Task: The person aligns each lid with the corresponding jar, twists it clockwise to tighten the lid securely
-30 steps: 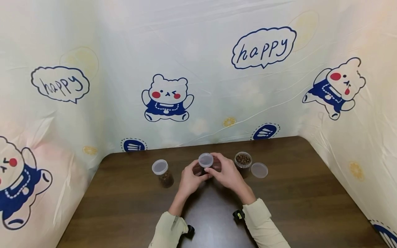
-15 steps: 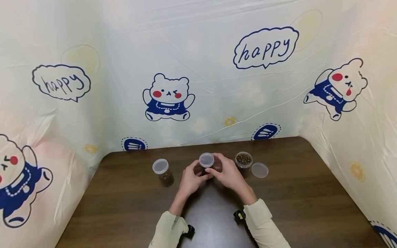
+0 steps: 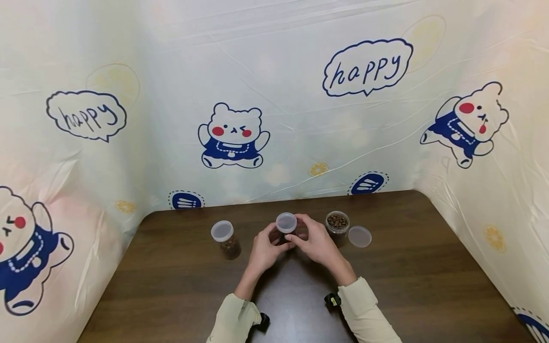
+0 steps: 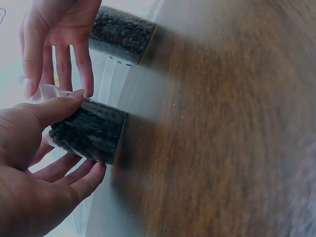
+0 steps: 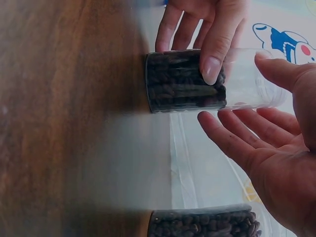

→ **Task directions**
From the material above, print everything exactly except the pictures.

→ **Answer to the exercise**
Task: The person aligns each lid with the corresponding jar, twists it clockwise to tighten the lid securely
-30 steps: 
-15 steps: 
+0 steps: 
+0 steps: 
+0 steps: 

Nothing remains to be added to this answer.